Going by myself to movies at the mall? Wandering aimlessly in my
backyard, muttering to myself? Even if we were to consider bringing
the essential suburban accessory -- children -- I was not hearing
the siren song. Moving to suburbia was not going to save the marriage; in fact it
was never part of my plan. Though I admit once in a blue moon -- or
less frequently -- I'd close my eyes and imagine myself living
inside one of those grand turn-of-the-century farmhouses with a
stone wall, the kind you see close to the road in older suburbs. What was needed to complete that dream was true love;
forever-love. He showed up unexpectedly on a late July afternoon in 2000. He
was familiar and new, an old friend from childhood and college days;
a boy who'd grown into a man with a complicated past, blue jeans
without holes and much shorter hair. He moved into my Upper West
Side apartment. On a trip to Simon Pearce he said, "you know, when
we get married, we should register here." That was his marriage
proposal and I accepted. After living with this man for a couple of years I realized this
was my first and only marriage. This relationship was filled with
crossword puzzles, meals at our table and a warm body next to me
every night. We traveled to upstate mountain towns for lazy
weekends. In my mind's eye, I could see us sitting on the
wrap-around porch of the pale yellow house in that town we had
passed through. Many trips to the country set off brooding for wide-plank floors
and the sweet perfume of burning wood but every time my husband
suggested we leave the city vestigial fears rose up and got me
around the throat. The most visceral fear of all was sleeping alone
at night in a house, which of course my husband pointed out wouldn't
be necessary because he would be there with me. I grew up in a house in Brooklyn. The ground floors had bars to
deter intruders. My father kept a gun in his night table. I last
lived in a house when I was 17. I felt very safe in Manhattan
apartments, hermetically sealed boxes guarded by an army of doormen.

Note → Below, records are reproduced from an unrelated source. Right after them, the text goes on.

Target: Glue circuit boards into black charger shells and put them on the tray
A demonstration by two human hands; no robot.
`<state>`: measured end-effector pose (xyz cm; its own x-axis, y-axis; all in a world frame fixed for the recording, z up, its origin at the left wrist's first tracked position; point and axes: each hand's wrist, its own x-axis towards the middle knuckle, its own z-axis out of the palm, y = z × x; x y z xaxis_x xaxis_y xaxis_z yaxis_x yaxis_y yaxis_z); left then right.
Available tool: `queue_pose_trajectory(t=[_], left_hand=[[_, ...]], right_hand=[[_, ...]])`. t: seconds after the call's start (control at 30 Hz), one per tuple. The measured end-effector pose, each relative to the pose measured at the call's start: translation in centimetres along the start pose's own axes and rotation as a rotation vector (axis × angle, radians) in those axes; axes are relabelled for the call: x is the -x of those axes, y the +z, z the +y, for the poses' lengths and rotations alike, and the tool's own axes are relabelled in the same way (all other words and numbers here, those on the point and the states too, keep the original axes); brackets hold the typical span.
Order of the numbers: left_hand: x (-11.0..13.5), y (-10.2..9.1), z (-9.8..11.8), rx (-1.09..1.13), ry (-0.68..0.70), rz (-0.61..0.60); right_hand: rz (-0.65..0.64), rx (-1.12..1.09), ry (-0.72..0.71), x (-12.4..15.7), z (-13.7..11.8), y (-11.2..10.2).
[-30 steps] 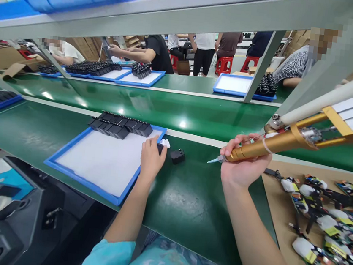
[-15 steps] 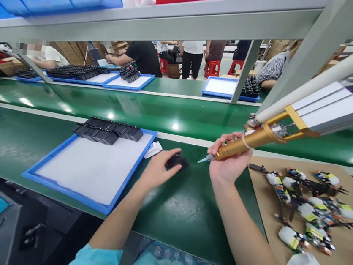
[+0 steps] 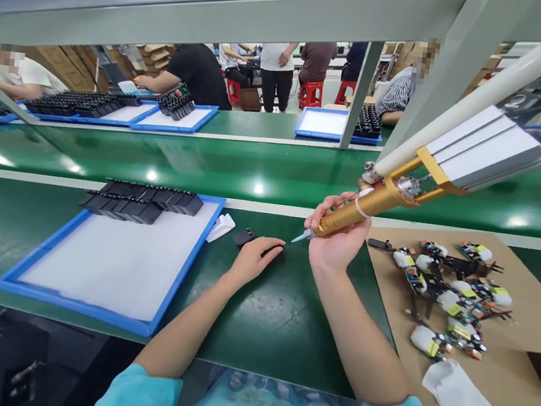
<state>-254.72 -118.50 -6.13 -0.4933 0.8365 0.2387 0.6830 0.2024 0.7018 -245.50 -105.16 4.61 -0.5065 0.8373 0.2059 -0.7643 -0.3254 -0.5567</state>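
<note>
My right hand (image 3: 339, 237) is wrapped around a gold-coloured dispensing gun (image 3: 360, 210). Its pale blue tapered nozzle (image 3: 302, 236) points down and left, towards my other hand. Low over the green bench, my left hand (image 3: 255, 260) has its fingers closed on a small black plastic case (image 3: 275, 250), mostly hidden under them. A black piece with small holes (image 3: 244, 236) shows just behind that hand; I cannot tell whether it is separate. To the left, a blue-rimmed tray (image 3: 171, 283) with a white lining holds rows of black cases (image 3: 141, 201) along its far side.
On the right, a cardboard sheet (image 3: 522, 310) carries several circuit boards (image 3: 455, 296) with white blobs and a crumpled white cloth (image 3: 468, 398). White paper (image 3: 221, 228) lies beside the tray. A shelf frame (image 3: 223, 21) crosses overhead; people sit beyond the green belt (image 3: 230, 166).
My left hand has lowered slightly, its fingers now more over the black case. A black piece now shows behind it. The view has shifted; my right hand keeps hold of the dispensing gun.
</note>
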Motion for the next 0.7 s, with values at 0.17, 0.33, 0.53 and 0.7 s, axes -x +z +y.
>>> queue_pose_trajectory(t=[0.17,0.33,0.53,0.7], left_hand=[[0.5,-0.2,0.3,-0.051,0.018,-0.030],[0.9,-1.9,0.5,-0.056,0.042,-0.169],[0.9,-2.6,0.5,0.096,-0.019,-0.172],[0.9,-1.7,0.7,0.110,-0.006,-0.136]], right_hand=[[-0.002,0.019,-0.018,-0.2,0.0,-0.1],[0.008,0.046,-0.025,-0.2,0.0,-0.1],[0.008,0.056,-0.026,-0.2,0.1,-0.1],[0.002,0.053,-0.029,-0.3,0.1,-0.3]])
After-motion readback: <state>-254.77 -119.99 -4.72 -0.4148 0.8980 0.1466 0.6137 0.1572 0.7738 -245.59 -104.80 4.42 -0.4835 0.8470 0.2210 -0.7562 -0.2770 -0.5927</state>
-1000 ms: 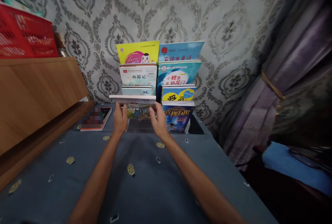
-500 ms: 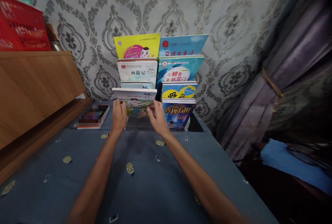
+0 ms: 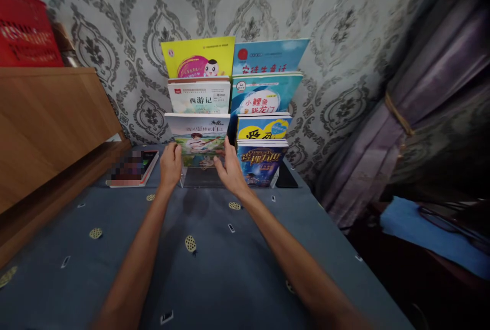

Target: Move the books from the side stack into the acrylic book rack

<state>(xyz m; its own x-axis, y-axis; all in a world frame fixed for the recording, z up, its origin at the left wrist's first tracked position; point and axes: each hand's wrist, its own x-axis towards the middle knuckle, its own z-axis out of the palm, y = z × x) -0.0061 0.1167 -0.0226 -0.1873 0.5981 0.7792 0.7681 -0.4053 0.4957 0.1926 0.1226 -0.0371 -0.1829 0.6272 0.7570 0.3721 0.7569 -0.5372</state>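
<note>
A blue cloth [image 3: 214, 269] spreads beneath the fingers. Beyond the fingertips rise the tiered books [image 3: 264, 95] (two columns, covers facing out). The book [image 3: 197, 133] stands upright between the fingers of both hands, at the front of the left column. A flat book [image 3: 132, 169] lies left of the left fingers. The left hand [image 3: 170, 166] sits at the book's left edge and the right hand [image 3: 229, 169] at its right edge, fingers loosely curled. I cannot tell whether they pinch it.

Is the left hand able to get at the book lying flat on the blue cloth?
Probably yes: the left hand sits at the upright front book, and only bare blue cloth lies between it and the flat book to its left.
</note>
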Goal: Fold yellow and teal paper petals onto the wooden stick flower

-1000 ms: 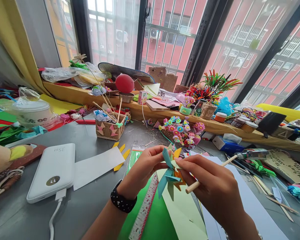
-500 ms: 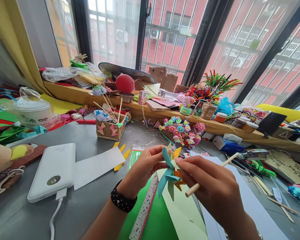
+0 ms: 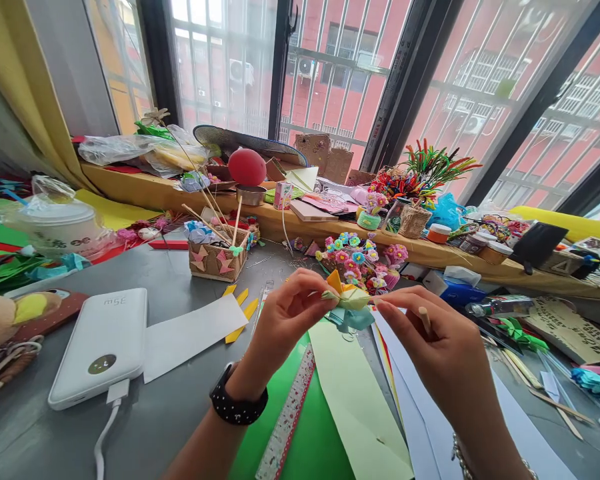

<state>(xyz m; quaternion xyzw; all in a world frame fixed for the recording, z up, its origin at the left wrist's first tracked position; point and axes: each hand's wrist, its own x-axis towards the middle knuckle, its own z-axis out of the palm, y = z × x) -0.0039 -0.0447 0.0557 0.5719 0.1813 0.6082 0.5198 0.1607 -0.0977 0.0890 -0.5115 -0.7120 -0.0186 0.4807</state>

In the nine years I've been with my husband we have never spent a
night apart. I'm at ease when I lay my head on my pillow in our
darkened house on a desolate road atop a mountain. Sometimes we
listen to the rain, sometimes to silence. I yank him closer when we
hear the blood-curdling yelps of a pack of coyotes making a kill.
But I'm never too afraid because I know he's there next to me.